Dataset excerpts:
---
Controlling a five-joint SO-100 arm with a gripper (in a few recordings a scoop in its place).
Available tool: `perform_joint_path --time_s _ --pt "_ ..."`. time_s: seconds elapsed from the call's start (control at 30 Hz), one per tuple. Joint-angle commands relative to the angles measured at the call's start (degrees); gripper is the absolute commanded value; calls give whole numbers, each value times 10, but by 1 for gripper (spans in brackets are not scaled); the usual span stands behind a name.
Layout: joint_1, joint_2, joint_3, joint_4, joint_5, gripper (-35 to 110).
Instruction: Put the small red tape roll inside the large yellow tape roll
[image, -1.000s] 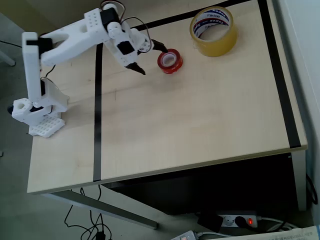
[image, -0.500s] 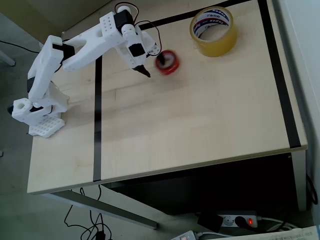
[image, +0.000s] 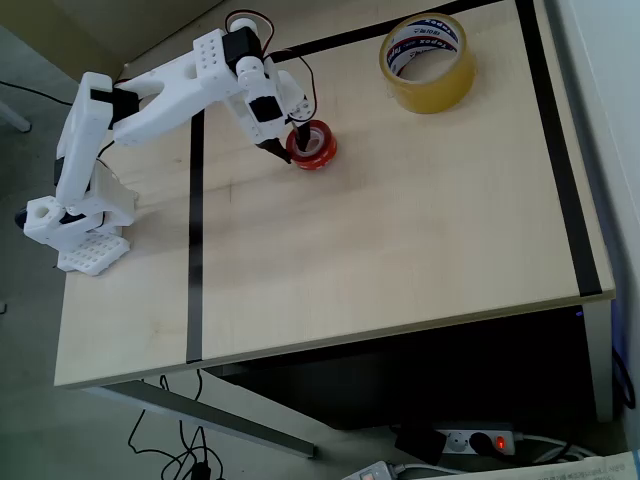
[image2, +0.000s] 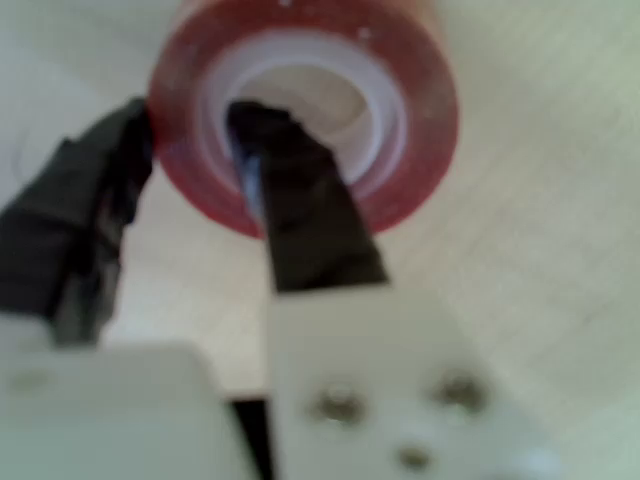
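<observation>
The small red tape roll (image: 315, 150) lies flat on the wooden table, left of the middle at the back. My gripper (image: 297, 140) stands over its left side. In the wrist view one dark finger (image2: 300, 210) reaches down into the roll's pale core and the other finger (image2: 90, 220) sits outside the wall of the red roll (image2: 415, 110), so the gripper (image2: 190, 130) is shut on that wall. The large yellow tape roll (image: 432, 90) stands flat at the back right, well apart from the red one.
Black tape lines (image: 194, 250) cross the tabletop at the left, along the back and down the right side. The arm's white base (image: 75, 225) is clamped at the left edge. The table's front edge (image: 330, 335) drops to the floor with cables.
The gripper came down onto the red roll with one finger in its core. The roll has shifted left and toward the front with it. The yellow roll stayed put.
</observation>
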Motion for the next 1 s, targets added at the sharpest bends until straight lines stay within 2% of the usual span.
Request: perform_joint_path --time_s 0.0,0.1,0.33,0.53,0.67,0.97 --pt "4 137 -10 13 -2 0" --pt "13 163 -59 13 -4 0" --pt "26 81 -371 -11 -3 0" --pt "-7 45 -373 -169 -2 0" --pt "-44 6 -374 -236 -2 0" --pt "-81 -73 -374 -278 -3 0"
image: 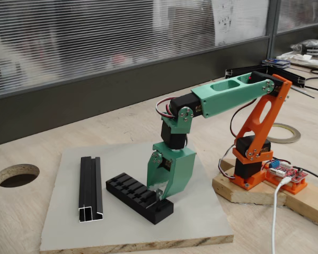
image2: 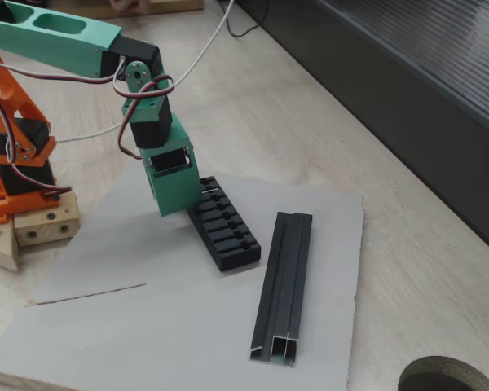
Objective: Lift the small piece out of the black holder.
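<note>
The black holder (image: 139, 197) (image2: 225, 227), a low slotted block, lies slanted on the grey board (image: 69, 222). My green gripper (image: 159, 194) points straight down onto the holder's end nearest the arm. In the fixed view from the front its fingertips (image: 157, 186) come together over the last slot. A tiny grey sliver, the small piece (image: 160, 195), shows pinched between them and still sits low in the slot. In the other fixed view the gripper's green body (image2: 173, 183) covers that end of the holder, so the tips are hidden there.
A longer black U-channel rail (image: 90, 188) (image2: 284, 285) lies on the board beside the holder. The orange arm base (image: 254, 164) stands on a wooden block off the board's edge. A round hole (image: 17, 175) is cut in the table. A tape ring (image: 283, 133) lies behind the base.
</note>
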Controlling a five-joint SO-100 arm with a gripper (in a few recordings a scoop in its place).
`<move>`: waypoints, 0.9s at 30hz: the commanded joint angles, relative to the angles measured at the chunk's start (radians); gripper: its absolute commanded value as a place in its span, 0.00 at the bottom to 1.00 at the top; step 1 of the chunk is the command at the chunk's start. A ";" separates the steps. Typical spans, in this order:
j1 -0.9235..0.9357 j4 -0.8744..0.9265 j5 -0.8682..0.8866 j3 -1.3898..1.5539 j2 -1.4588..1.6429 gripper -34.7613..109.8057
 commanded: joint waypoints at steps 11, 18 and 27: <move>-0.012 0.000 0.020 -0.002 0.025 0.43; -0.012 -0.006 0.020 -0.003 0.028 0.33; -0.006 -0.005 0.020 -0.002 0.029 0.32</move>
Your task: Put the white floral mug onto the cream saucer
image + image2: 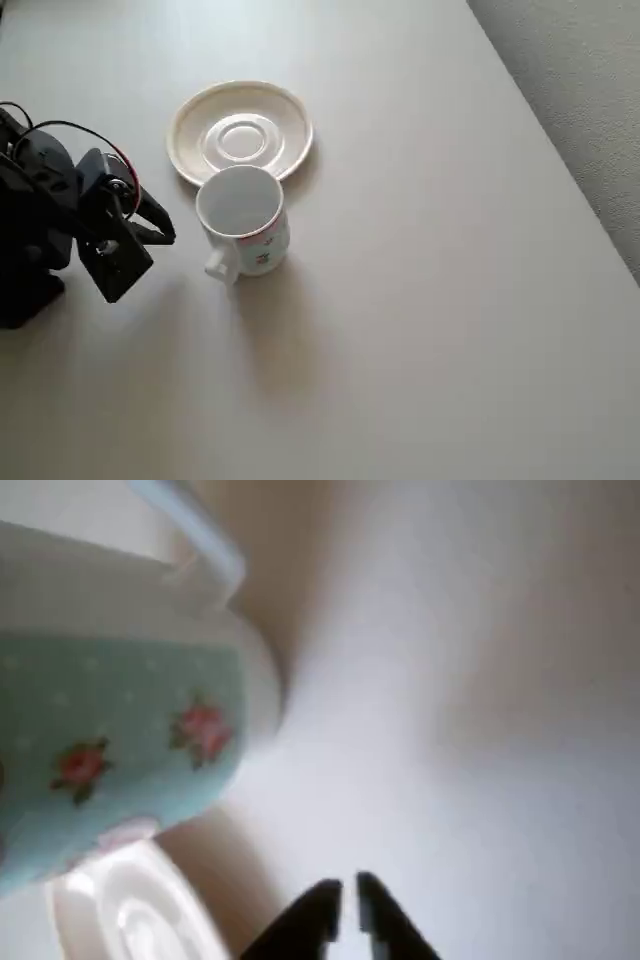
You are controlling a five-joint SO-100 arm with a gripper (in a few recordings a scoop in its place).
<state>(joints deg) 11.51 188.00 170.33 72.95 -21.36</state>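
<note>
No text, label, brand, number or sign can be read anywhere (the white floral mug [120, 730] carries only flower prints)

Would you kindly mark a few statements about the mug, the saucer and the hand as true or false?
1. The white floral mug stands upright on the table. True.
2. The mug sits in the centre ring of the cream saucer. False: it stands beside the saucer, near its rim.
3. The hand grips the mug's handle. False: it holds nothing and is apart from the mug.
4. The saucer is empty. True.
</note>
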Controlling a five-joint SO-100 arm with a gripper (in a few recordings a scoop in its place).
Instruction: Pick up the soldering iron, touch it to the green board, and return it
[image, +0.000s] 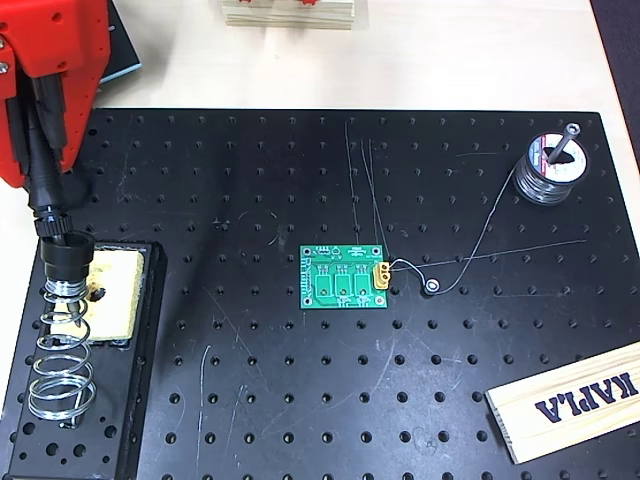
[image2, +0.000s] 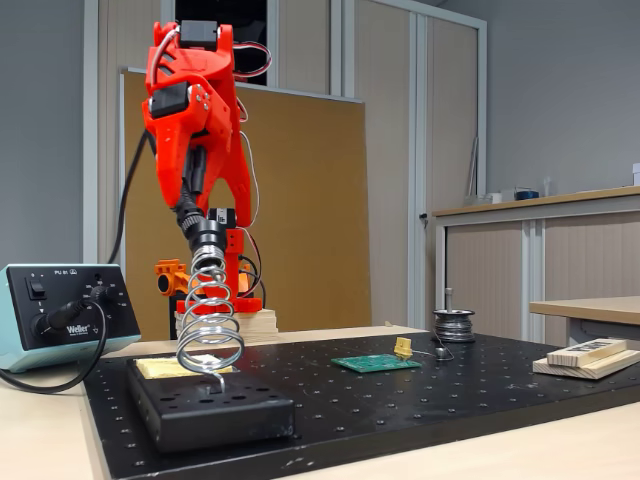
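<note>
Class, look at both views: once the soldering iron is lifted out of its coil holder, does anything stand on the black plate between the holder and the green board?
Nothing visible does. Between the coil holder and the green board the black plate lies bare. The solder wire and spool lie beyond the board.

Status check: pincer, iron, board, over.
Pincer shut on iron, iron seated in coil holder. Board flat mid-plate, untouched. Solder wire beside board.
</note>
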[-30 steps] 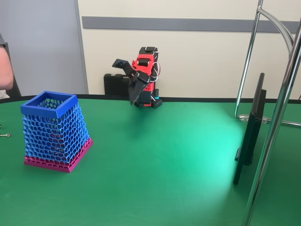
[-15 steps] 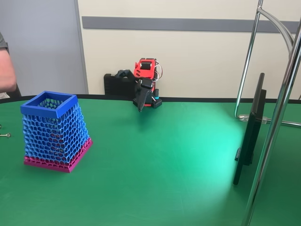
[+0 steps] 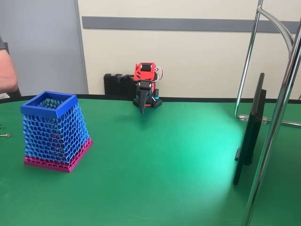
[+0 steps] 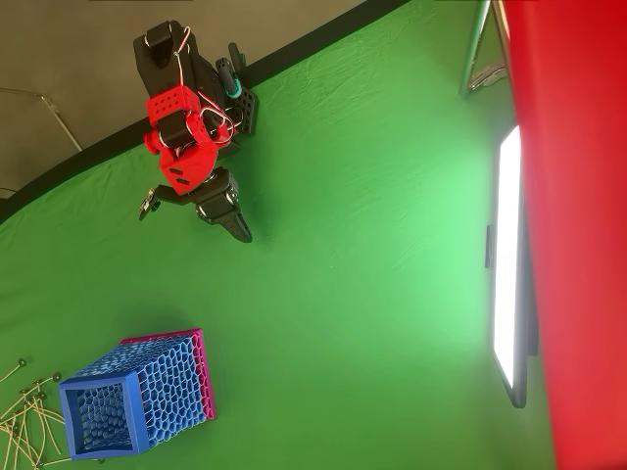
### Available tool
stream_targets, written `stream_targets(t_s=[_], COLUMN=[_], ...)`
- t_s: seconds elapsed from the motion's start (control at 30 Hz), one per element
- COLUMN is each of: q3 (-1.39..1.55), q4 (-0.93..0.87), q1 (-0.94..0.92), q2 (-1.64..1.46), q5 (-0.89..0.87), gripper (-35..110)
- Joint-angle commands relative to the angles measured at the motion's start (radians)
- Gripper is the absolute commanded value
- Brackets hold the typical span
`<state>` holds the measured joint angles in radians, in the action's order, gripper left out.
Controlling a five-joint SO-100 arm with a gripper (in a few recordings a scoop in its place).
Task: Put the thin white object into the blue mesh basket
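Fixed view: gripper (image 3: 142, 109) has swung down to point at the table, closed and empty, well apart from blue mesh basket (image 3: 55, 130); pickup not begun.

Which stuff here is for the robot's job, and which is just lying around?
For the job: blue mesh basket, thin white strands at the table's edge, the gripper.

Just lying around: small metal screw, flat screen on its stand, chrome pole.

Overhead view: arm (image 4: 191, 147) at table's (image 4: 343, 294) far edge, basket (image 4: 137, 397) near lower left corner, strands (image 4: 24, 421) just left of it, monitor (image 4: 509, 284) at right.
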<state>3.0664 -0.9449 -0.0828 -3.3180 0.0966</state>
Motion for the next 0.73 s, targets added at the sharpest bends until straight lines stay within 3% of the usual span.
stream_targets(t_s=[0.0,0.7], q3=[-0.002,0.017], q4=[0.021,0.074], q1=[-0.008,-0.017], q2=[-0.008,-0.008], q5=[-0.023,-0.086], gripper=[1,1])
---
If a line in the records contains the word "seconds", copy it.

Written reply:
Available tool: `perform_joint_path --time_s _ --pt "_ ..."`. time_s: seconds elapsed from the call's start (control at 30 Hz), one per tuple. Joint-angle commands relative to the angles measured at the call's start (degrees); gripper is the absolute commanded value; calls give whole numbers, each value times 10, but by 1 for gripper (spans in brackets are not scaled); the usual span stands behind a name.
- t_s: seconds elapsed from the motion's start (control at 30 Hz), one per element

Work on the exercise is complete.